Testing accurately is not a simple endeavor. Asphere metrology technology has made great advances in the last decade in the form of new options, increased flexibility of surfaces that can be tested, and improved measurement accuracy, time and cost.
Three subtractive methods polish the optics with small-surface-area tools:
- Computer Numerically Controlled (CNC) grinding and polishing process uses precisely controlled tools
- MRF uses a ribbon of magnetically responsive fluid to polish the surface
- diamond turning uses even smaller single-point tools to shape the optical surface
Molding methods produce surfaces without removing material. Both precision glass molding and plastic injection molding can be used to produce aspheres. Precision glass molding heats glass to its softening point and compresses it between two molds; plastic injection molding forces liquid plastic into a mold then cools it to a solid.
No matter which manufacturing method is used, proper metrology to the necessary accuracy will ensure the parts meet required surface accuracies. This is even more important when using an iterative process such as MRF, which requires accurate surface data to adjust removal. Molding processes require less frequent metrology; however, it is still necessary to validate the production and ensure continued performance as tools wear down and are corrected.
The most common measurement techniques fall into two categories:
Interferometry measures the difference of a reference wavefront and the wavefront either reflected off a surface or transmitted through the optic. Profilometry measures the changes in height of a part under test by moving a probe across the part; typically this is done in slices or spirals across the surface to build either a cross section or surface map of the surface heights. Profilometry tends to be simpler to set up and more flexible in the shapes it can measure but also tends to be less accurate.
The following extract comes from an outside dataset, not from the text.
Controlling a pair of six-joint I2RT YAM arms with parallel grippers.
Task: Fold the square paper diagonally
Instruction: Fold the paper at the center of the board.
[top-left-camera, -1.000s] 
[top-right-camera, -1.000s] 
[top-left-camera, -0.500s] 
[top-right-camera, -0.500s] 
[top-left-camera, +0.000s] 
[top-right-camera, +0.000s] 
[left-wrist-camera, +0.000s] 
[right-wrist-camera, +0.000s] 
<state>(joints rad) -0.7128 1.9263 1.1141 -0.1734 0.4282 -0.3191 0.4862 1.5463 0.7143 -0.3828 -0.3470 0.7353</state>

Using slices is generally faster but does not provide full surface information and can miss non-rotationally symmetric errors.
Knowledge of manufacturing and metrology methods will help you properly tolerance and specify your aspheric surfaces. The background given in this and the previous article provides you with a foundation from which to build your own component designs. Perhaps the most important piece of advice, though, is to select a fabrication partner that is both experienced and innovative, and will help you select or define the proper components to fit your needs. Look for suppliers with a wide range of stock aspheres and the ability to produce custom parts in the volumes you require. Then be certain your manufacturing partner has access to options for fabricating and measuring your components.